- [TASK DIRECTIONS]: Wherever the string "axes" turns up in the data, copy the whole line.

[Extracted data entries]
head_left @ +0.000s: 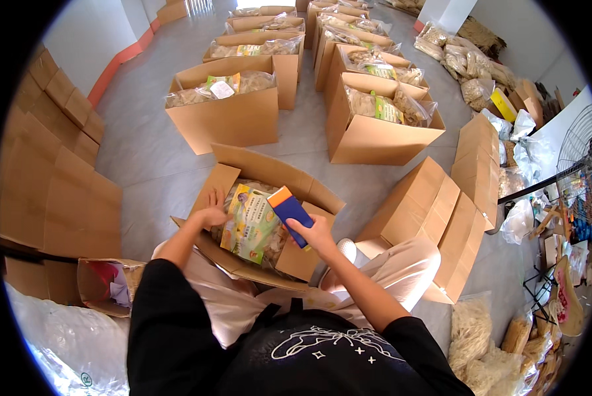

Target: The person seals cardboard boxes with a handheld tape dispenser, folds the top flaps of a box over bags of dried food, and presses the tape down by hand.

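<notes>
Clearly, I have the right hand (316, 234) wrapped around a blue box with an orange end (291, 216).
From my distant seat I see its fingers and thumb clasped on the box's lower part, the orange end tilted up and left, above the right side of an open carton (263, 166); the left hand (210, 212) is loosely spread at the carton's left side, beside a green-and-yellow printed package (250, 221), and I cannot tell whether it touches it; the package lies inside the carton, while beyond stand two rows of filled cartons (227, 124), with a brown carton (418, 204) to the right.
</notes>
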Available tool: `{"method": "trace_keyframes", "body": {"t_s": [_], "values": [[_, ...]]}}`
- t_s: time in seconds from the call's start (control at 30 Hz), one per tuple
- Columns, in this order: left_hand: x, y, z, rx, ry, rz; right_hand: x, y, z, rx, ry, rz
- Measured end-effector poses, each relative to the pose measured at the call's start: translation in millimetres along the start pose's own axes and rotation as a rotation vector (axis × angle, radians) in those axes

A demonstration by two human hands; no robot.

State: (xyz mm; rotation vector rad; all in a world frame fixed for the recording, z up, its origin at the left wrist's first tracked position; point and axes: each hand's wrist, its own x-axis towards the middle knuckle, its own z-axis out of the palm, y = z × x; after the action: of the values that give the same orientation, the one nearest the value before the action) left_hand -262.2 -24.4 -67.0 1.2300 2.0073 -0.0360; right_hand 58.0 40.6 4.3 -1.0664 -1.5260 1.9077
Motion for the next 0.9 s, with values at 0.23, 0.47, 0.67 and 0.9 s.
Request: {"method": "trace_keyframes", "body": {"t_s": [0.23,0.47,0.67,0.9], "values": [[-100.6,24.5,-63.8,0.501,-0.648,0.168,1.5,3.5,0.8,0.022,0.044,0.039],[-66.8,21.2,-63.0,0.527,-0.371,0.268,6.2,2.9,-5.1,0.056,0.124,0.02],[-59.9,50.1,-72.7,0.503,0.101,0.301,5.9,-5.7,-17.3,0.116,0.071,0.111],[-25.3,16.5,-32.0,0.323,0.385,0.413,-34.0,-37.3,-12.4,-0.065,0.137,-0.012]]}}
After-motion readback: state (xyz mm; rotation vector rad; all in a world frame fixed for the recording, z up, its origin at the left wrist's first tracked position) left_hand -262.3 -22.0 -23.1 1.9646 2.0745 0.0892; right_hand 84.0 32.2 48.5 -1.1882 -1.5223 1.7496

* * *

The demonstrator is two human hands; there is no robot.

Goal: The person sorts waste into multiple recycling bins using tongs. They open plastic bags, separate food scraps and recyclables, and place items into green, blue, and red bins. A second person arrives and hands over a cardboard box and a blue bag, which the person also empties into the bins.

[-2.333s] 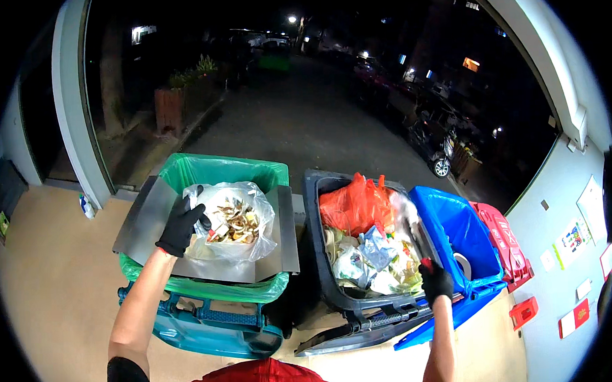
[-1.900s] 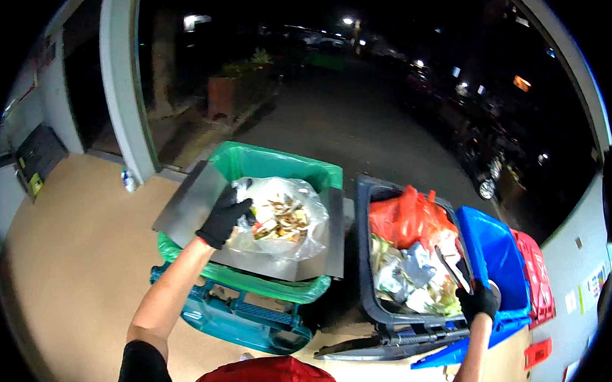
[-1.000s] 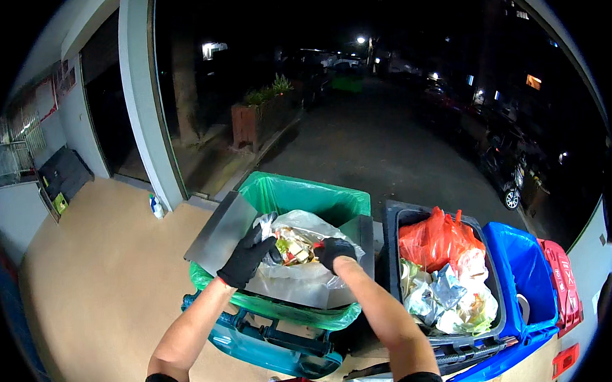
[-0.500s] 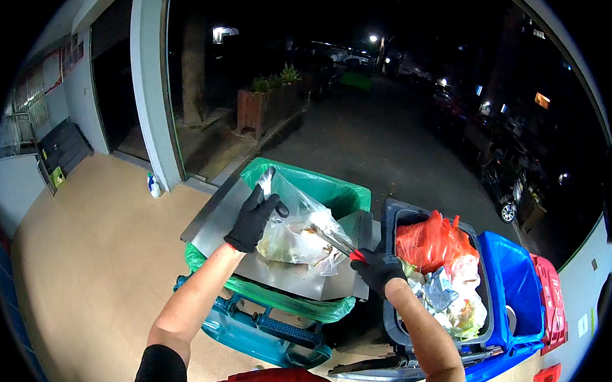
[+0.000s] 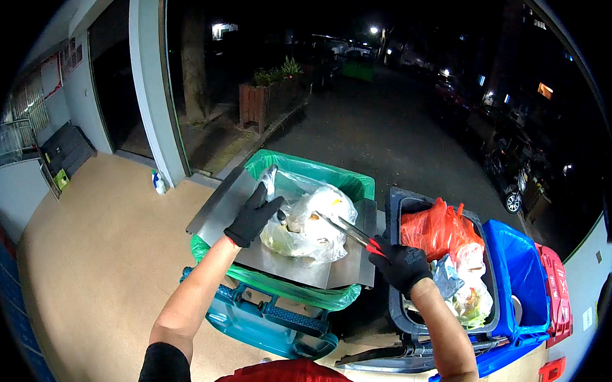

- [OUTPUT FOR THIS TASK]:
- Measured end-effector poses, each relative to the pose measured at the call's start: translation in millimetres along the start pose's own axes and rotation as a rotation vector (axis × angle, radians) in those axes
State: (xyz mm; rotation vector rad; all in a world frame fixed for the recording, z up, its origin at the left wrist's first tracked position; point and axes: each hand's wrist, its own x-axis towards the middle knuckle, its own z-axis out of the palm, y = z × x; after the action: of the values that give the same orientation, the one nearest the value before the action) left_hand -262.2 -24.4 -67.0 1.2300 2.0073 -0.0360; right_hand 58.0 40.6 4.3 -1.0664 -1.5260 1.9077

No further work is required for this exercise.